Tuesday, April 15, 2014

The Best Lazy Morning Workout

I have a work out I want to share with you and I am calling it my lazy morning workout.

Last night, I didn't sleep very well but still managed to get up and hit the gym when my alarm blared loudly at 5:15 am. My brain was not fully functioning and I was relying on the gym to help wake me up. 

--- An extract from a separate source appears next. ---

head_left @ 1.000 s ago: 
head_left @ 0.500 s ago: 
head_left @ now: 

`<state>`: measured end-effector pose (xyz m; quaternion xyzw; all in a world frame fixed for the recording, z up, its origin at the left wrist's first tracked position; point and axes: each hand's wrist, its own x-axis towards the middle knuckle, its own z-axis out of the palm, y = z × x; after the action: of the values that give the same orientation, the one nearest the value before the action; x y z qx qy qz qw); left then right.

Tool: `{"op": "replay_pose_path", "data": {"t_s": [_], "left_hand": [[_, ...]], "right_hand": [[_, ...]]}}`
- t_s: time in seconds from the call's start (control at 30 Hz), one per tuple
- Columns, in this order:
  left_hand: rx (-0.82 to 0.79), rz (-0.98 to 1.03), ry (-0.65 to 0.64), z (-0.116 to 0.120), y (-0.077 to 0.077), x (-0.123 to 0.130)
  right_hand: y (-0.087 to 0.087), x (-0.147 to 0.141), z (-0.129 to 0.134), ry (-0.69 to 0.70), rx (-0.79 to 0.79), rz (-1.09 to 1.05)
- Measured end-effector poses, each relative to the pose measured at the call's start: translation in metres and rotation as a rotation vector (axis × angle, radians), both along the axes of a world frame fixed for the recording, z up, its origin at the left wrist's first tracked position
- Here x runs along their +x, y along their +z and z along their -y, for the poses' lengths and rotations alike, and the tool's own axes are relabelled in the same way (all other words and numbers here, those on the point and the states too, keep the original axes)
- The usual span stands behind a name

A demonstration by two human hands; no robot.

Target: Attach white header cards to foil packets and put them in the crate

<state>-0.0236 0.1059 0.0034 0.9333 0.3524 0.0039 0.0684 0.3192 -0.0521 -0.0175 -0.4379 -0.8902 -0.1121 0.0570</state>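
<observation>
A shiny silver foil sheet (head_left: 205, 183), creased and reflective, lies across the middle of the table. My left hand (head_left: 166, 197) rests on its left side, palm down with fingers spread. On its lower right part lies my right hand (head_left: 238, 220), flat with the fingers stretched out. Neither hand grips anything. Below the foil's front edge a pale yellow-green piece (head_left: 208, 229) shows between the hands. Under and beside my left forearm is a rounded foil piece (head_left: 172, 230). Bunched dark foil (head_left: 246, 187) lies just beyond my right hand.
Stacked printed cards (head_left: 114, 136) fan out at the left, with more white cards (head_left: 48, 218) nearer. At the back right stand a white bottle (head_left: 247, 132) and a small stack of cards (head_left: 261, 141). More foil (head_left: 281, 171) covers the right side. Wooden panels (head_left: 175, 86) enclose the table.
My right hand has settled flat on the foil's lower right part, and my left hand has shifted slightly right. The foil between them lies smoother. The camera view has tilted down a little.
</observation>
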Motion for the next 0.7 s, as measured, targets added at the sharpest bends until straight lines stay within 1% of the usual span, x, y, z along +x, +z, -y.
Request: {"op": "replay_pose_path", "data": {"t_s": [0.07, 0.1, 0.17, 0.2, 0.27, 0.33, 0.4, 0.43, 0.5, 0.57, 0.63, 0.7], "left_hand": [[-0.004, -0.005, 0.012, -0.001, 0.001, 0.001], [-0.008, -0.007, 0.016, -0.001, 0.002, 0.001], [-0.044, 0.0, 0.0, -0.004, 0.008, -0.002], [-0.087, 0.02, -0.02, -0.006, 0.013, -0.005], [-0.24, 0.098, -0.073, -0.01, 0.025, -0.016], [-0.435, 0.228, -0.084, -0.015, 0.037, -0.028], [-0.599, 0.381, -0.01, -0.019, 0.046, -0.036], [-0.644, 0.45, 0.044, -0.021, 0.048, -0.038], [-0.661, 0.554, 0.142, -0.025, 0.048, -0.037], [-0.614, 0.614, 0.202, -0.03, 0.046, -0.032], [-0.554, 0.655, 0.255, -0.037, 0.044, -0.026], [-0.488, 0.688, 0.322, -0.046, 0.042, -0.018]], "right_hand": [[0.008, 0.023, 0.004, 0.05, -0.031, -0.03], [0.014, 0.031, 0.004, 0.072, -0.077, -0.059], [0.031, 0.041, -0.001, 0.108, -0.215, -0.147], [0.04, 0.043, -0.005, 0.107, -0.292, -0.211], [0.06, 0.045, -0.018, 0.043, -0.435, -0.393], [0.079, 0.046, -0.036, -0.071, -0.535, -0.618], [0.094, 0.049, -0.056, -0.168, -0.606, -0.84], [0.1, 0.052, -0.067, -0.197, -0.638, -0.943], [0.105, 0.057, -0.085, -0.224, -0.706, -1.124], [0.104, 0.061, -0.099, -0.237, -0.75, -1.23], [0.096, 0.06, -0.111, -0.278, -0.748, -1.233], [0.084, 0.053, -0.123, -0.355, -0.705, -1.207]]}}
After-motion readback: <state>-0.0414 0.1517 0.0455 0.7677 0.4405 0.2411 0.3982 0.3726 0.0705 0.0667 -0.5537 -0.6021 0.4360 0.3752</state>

I hopped on the elliptical machine and set it for 20 minutes, just enough time to get a little sweat action. When I start out on a cardio machine, I set it to the "interval" program. I like this program best because I get fast, frequent bursts of high intense cardio with one minute "rest periods" in between at a lower speed and resistance. Easy enough, right?   

Okay, onto my go-to "lazy" work out. 

I love to do the Scientific 7-minute Workout and follow the sequence routine two times through! I have the 7-minute app on my phone so it literally requires no thinking or brain effort. I simply push "start work out" and the nice friendly lady on the phone guides me through the workout telling me when to start, stop and rest.  I love it! 

Performing this routine two times through is the just the right amount of "challenge" you'll want early in the morning and you'll still feel like you targeted all of the right "problem" areas.

Here is what the New York Times says about the 7-Minute Workout, "The exercises should be performed in rapid succession, allowing 30 seconds for each, while, throughout, the intensity hovers at about an 8 on a discomfort scale of 1 to 10. Those seven minutes should be, in a word, unpleasant. The upside is, after seven minutes, you’re done."

What is your "go-to" workout?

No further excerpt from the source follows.